Facebook (FB) has stopped negotiating licensing deals with publishers in Australia, reported Reuters, citing an email sent to the industry. The move to suspend negotiations comes just six months after the passing of a new law that requires tech giants to pay for news content. FB shares fell 3.99% to close at $343.21 on September 22.
Facebook is a U.S. social networking company that operates platforms that enable people to connect and share data with friends and family through mobile devices and personal computers.
The law drove Facebook to block third-party content on newsfeeds at the start of the year. Additionally, Facebook and Google were also required to start negotiations with news outlets for content that drives traffic to their websites. (See Facebook stock charts on TipRanks)
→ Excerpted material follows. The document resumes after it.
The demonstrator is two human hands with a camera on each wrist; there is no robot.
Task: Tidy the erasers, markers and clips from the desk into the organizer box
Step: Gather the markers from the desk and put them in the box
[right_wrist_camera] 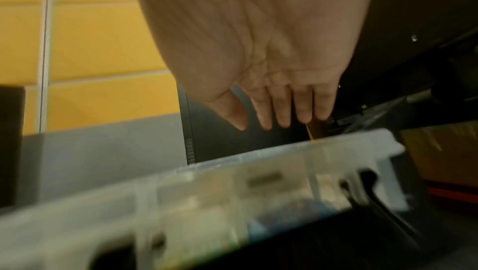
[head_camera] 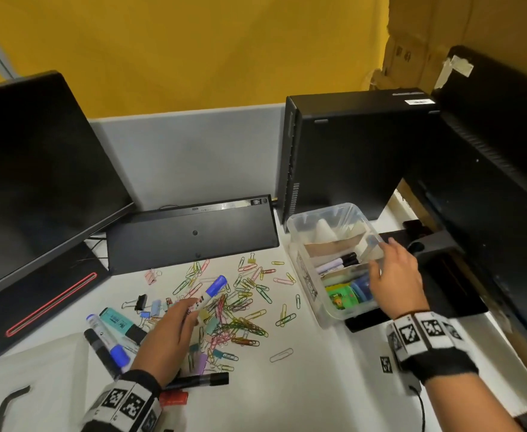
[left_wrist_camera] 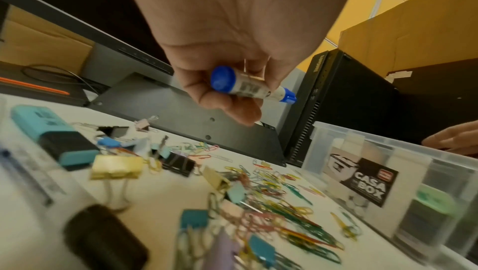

The social networking company landed up reaching agreements with some of the country’s news outlets, including News Corp and the Australian Broadcasting Corp. In August, Facebook’s Andrew Hunter, the regional head of news partnerships, affirmed that the company had reached an agreement to pay some Australian companies for content on its newly launched ‘Facebook News’ channel.
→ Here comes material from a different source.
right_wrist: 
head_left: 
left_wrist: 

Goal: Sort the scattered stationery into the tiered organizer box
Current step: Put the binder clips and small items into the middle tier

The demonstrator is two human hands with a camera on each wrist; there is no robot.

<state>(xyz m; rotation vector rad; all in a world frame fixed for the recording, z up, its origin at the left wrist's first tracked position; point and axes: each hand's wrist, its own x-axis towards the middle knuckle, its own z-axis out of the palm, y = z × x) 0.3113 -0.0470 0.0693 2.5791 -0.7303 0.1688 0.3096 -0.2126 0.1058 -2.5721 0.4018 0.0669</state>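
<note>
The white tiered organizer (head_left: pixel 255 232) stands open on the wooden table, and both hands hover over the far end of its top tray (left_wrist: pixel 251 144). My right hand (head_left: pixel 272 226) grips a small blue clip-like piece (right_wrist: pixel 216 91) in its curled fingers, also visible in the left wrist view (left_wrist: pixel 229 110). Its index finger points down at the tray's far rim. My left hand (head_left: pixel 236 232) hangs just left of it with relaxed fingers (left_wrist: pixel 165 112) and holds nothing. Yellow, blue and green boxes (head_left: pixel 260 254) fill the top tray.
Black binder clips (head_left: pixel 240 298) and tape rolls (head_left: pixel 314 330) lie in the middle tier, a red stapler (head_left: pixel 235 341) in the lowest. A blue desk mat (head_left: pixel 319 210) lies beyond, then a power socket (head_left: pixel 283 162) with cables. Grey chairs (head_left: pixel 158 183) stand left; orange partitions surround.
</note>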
However, there was outrage after Facebook excluded certain networks from the negotiations and failed to ink deals with smaller publishers. The Special Broadcasting Service (SBS) said that the tech giant declined to enter negotiations despite months of attempts.
Australia is currently the only country that allows the government to set the fees payable to news providers if negotiations with tech firms fail. However, disgruntled publishers will need to wait until the Australian government reviews the law in 2022 for any recourse against the tech giants to take place.
Yesterday, Robert W. Baird analyst Colin Sebastian reiterated a Buy rating on the stock with a $390 price target, implying 13.63% upside potential to current levels.